A clear and urgent duty of the next president will be to investigate the Bush administration's torture policy and give Americans a full accounting of what was done in our name. It's astounding that we need some kind of truth commission in the United States of America, but we do. Only when we learn the full story of what happened will we be able to confidently promise, to ourselves and to a world that looks to this country for moral leadership: Never again.
That is the final paragraph of Eugene Robinson's column in today's Washington Post, entitled A Torture Paper Trail, inspired by the documents obtained under a FOIA request and then released by the ACLU. The column is, as is usually the case with Robinson, well worth reading.

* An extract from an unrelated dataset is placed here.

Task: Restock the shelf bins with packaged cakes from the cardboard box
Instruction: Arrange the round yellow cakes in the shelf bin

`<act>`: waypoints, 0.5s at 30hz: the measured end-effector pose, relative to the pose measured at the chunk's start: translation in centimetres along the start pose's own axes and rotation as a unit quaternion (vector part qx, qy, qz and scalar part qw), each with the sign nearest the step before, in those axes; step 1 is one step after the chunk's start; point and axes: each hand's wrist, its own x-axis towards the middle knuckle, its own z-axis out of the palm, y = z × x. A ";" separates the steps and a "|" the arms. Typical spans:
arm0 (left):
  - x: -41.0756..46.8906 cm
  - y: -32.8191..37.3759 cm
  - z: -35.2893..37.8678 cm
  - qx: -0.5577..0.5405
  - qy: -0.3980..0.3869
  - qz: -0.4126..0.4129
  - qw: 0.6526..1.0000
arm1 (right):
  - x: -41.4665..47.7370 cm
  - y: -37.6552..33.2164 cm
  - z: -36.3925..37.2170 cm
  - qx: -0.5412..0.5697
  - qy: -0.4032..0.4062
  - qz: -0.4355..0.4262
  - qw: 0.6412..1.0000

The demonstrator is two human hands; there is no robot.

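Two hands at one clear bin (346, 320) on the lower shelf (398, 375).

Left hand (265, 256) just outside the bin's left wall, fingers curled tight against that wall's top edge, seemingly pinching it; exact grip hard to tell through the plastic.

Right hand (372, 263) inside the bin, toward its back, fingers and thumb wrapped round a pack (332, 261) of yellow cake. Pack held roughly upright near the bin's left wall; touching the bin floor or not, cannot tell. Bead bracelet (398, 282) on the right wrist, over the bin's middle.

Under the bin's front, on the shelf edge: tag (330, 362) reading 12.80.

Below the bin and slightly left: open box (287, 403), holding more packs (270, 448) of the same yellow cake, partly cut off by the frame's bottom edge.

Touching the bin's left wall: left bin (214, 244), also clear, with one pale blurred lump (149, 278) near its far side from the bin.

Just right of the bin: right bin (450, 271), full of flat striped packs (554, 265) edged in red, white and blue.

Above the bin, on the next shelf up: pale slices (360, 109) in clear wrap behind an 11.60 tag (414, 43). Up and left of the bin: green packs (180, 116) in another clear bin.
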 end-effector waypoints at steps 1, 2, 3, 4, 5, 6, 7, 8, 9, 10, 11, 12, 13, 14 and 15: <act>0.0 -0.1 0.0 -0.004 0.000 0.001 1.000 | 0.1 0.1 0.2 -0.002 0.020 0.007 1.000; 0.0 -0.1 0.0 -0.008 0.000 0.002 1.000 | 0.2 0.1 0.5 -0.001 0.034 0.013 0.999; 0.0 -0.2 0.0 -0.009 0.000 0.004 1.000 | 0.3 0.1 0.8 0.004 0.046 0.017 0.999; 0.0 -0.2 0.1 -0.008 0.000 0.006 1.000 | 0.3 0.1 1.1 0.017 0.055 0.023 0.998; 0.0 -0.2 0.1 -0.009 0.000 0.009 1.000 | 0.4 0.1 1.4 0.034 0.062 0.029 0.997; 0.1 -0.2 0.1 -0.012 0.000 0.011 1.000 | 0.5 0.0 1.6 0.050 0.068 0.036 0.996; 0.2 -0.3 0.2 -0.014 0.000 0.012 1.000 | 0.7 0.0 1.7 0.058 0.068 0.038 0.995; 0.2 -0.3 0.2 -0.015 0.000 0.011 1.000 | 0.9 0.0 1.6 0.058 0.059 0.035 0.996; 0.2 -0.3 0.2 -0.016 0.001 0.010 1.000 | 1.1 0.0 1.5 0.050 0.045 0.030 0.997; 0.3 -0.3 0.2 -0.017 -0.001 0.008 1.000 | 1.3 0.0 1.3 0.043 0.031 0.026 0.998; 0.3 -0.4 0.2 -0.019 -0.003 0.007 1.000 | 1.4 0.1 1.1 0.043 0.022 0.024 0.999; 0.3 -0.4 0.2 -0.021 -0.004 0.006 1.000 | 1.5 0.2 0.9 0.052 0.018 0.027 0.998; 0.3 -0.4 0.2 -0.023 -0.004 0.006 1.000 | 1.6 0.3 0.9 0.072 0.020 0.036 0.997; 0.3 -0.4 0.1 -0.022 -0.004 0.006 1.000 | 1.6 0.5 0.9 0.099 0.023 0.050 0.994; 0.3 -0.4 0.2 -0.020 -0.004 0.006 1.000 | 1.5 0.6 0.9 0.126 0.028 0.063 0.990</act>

I am simultaneously reading Jane Mayer's The Dark Side, thus there is little in the documents that can totally surprise, but the effect of Robinson's column on top of what I read in the book is overwhelming. It requires me to insist once again on some kind of accountability for the misdeeds done by our Government. Only unlike Robinson, I want to examine more than just the misdeeds of the Bush administration.
Take extraordinary rendition, for example. In Chapter 6, "Outsourcing Torture," Meyer writes on page 108
Renditions were not invented for the war on terror. The U. S. Government had carried out renditions at least since the Reagan era. But the were originally used on an extremely limited basis, and for a different purpose. . .What began as a program aimed at a small, discrete set of suspects - people against whom there were outstanding foreign arrest warrants - came to include the wide and ill-defined population that the administration termed "illegal enemy combatants." Many of them had never been publicly charged with any crime. Before September 11, the program was aimed at rendering criminal suspects to justice, but afterward it was used to render suspects outside the reach of the law.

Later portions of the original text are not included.